AIM: Surgical site infection (SSI) is the commonest postoperative complication worldwide, representing a major burden for patients and health systems. Rates of SSI are significantly higher in low- and middle-income countries (LMICs) but there is little high-quality evidence on interventions to prevent SSI in LMICs.

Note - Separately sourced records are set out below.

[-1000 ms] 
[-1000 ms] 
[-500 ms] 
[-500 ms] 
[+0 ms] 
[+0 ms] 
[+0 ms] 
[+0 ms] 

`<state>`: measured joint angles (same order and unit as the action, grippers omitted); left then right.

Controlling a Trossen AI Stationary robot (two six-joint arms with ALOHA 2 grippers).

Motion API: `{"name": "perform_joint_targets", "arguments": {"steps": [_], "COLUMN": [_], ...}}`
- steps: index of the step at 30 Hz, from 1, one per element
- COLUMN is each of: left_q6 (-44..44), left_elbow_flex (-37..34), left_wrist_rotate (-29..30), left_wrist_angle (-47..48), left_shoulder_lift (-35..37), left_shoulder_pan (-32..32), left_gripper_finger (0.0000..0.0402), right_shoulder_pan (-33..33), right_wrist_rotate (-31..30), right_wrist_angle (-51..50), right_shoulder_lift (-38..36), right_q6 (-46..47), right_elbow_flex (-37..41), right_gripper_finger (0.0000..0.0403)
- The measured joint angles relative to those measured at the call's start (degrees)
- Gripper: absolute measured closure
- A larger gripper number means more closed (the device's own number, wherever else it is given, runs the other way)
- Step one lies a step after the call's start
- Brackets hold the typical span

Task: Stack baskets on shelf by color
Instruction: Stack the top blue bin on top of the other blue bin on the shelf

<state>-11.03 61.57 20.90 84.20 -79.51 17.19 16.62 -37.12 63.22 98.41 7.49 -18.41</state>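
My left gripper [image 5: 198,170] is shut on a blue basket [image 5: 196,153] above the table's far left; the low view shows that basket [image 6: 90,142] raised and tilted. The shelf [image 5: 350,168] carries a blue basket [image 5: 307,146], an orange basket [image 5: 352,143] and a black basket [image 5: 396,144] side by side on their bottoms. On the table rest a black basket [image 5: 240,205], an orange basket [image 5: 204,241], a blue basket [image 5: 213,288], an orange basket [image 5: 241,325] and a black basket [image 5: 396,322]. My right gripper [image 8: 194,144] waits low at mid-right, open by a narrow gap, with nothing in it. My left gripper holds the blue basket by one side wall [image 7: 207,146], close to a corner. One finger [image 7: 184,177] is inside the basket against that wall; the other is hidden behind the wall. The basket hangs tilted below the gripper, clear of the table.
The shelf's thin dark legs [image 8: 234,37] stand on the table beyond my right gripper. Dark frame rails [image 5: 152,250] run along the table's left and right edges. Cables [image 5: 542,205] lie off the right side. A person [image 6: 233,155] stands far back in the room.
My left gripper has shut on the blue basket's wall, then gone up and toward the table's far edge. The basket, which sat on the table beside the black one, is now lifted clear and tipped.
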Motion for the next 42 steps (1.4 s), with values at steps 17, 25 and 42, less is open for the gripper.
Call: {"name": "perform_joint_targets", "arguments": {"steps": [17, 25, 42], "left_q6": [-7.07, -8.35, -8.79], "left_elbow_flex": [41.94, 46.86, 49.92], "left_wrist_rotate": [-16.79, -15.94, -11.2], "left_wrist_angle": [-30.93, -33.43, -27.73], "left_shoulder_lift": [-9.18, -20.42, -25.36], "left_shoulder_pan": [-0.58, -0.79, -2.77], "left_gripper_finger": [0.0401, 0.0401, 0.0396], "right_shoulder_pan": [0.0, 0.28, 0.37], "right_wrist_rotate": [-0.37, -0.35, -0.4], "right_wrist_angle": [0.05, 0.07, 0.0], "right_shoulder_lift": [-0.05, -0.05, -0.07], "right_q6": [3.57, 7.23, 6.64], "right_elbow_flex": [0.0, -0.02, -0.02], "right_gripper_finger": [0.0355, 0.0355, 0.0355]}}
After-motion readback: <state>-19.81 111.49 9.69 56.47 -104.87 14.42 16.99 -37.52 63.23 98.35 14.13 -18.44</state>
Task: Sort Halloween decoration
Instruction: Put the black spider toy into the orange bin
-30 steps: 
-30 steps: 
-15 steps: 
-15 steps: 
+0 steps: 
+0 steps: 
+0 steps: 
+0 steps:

METHOD: FALCON is a pragmatic, multicentre, 2 x 2 factorial, stratified randomized controlled trial, with an internal feasibility study, which will address the need for evidence on measures to reduce rates of SSI in patients in LMICs undergoing abdominal surgery. To assess whether either (1) 2% alcoholic chlorhexidine versus 10% povidone-iodine for skin preparation, or (2) triclosan-coated suture versus non-coated suture for fascial closure, can reduce surgical site infection at 30-days post-surgery for each of (1) clean-contaminated and (2) contaminated/dirty surgery. Patients with predicted clean-contaminated or contaminated/dirty wounds with abdominal skin incision ≥ 5 cm will be randomized 1:1:1:1 between (1) 2% alcoholic chlorhexidine and noncoated suture, (2) 2% alcoholic chlorhexidine and triclosan-coated suture, (3) 10% aqueous povidone-iodine and noncoated suture and (4) 10% aqueous povidone-iodine and triclosan-coated suture. The two strata (clean-contaminated versus contaminated/dirty wounds) are separately powered. Overall, FALCON aims to recruit 5480 patients. The primary outcome is SSI at 30 days, based on the Centers for Disease Control definition of SSI.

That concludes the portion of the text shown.